Items listed in a dataset
►

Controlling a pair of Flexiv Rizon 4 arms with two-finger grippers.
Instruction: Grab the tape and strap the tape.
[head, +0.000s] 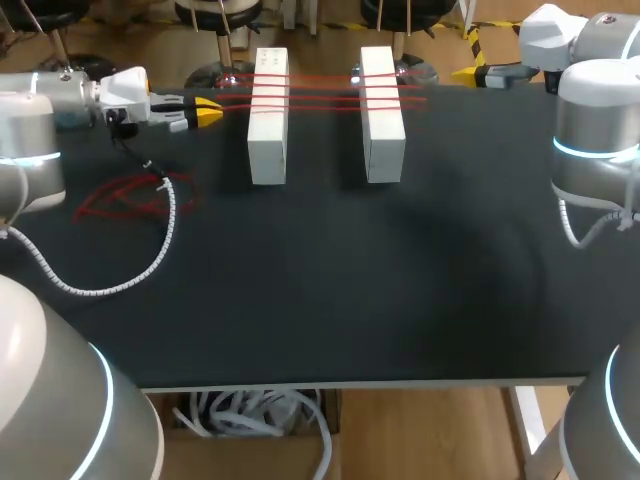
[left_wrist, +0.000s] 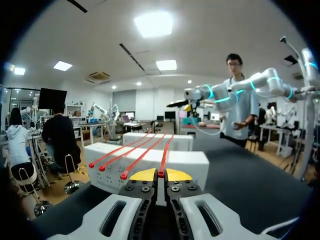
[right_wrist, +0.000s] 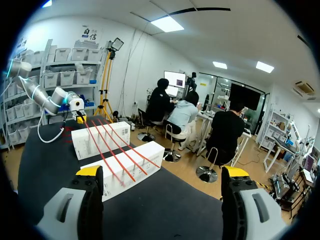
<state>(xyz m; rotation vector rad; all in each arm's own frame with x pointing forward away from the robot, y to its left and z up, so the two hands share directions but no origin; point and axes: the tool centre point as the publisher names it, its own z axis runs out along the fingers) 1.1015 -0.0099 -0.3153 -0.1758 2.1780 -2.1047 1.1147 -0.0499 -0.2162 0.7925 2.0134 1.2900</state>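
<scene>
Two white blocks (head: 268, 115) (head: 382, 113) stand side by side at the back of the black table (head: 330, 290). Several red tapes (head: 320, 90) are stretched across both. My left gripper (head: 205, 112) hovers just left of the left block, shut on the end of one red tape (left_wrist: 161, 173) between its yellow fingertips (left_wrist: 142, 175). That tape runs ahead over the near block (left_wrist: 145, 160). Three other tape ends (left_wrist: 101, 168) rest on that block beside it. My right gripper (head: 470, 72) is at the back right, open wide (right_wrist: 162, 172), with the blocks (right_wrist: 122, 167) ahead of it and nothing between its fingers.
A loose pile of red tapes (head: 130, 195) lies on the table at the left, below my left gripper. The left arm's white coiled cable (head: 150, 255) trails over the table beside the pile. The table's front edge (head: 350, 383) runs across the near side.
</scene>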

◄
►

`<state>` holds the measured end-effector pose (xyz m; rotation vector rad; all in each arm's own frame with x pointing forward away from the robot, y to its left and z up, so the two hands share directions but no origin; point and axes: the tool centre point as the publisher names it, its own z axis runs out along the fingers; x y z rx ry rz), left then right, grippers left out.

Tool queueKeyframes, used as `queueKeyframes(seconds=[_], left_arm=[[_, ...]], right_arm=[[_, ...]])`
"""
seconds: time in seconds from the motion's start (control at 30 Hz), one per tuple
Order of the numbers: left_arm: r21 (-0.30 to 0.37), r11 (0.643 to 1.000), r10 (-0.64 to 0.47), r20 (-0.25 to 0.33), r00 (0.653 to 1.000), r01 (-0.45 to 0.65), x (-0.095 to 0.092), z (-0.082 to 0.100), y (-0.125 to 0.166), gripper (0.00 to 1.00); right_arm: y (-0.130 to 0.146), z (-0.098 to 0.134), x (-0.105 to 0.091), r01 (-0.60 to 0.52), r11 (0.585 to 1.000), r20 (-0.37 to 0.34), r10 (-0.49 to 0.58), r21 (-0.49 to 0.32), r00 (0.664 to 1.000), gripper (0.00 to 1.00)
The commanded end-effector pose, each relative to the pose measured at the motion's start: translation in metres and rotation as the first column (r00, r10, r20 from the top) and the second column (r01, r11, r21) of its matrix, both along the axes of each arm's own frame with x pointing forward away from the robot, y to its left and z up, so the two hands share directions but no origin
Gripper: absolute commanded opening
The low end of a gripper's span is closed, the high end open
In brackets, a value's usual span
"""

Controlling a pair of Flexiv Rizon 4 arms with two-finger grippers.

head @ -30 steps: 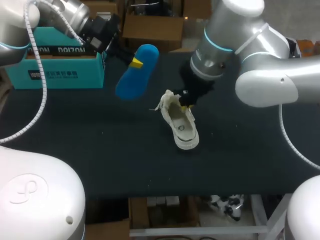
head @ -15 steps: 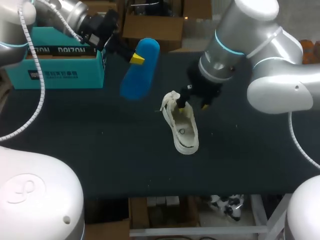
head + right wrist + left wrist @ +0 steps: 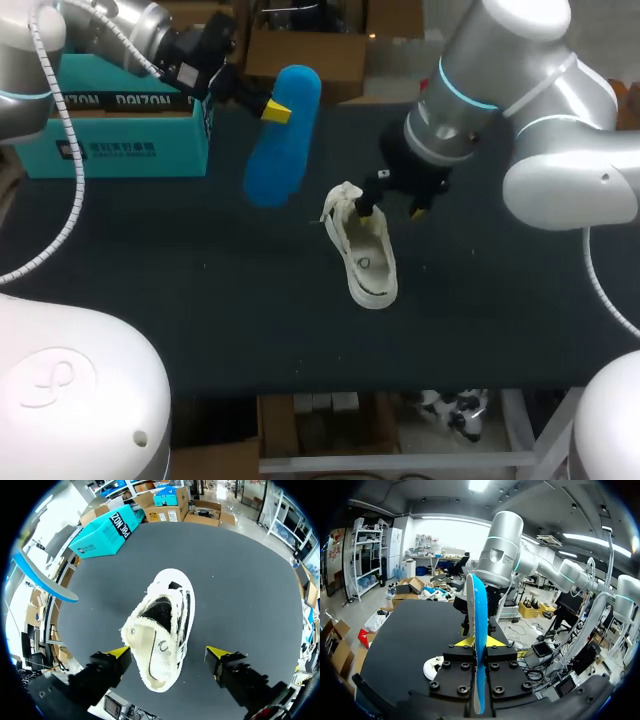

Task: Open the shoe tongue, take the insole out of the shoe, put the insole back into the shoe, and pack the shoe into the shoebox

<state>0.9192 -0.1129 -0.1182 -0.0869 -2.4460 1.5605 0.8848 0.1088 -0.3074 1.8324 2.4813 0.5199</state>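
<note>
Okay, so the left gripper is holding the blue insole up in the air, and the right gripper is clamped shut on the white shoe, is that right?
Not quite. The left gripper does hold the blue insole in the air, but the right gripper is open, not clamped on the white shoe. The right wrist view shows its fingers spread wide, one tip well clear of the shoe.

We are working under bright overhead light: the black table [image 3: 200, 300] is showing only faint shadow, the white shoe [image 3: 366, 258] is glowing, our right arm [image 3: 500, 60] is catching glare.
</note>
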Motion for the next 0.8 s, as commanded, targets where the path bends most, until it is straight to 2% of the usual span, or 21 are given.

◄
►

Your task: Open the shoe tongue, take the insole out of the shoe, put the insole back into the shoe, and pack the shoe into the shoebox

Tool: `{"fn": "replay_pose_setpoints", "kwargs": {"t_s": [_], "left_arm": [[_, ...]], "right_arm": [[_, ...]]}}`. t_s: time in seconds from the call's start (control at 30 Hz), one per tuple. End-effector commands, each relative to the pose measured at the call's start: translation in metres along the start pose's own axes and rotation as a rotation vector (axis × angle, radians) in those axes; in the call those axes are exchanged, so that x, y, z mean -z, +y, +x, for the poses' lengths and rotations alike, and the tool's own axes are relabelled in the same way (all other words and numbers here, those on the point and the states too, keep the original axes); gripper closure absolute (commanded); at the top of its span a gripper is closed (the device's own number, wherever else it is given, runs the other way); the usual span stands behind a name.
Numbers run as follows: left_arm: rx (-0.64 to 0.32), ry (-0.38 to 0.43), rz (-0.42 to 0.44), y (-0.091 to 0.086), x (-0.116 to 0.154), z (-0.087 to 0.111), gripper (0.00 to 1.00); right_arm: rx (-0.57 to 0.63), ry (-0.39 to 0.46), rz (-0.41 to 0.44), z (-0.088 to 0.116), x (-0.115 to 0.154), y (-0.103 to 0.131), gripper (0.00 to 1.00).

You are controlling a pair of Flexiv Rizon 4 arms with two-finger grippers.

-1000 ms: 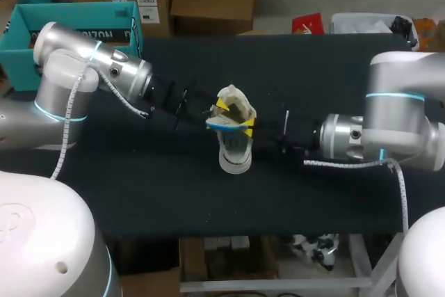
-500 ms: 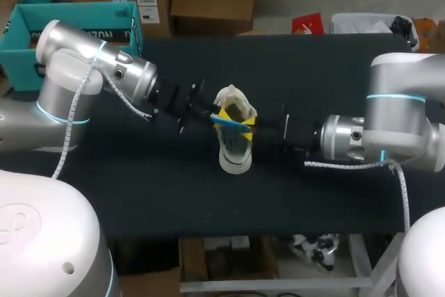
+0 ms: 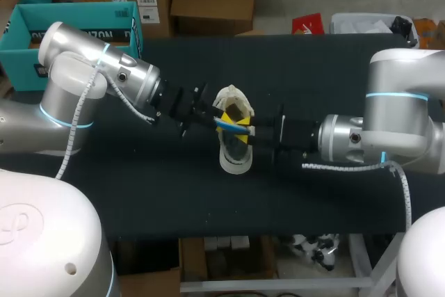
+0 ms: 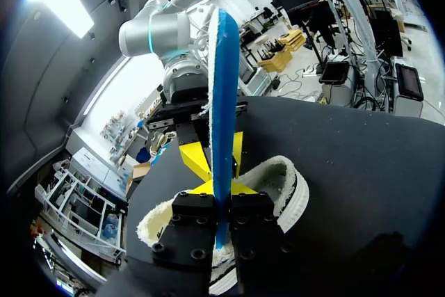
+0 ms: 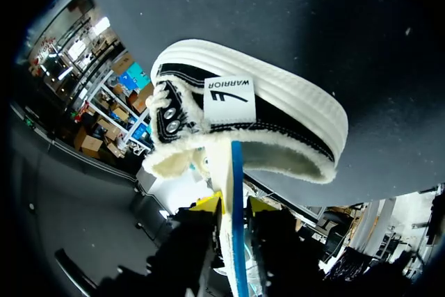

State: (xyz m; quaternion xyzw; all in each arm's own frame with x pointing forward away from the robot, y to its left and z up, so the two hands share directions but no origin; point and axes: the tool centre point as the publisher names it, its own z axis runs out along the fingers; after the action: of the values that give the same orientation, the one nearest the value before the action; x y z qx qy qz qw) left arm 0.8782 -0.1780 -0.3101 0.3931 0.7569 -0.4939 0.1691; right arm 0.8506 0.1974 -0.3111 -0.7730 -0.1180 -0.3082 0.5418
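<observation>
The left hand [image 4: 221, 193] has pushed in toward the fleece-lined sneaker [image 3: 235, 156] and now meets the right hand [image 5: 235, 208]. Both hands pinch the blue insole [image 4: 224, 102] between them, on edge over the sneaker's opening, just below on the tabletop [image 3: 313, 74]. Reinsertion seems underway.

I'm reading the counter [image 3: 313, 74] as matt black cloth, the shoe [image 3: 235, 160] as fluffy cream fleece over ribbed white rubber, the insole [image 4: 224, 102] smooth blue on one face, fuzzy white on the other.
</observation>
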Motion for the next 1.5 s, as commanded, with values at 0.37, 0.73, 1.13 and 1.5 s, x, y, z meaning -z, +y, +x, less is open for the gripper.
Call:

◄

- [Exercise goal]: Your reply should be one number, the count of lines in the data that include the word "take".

- [Result for this task]: 2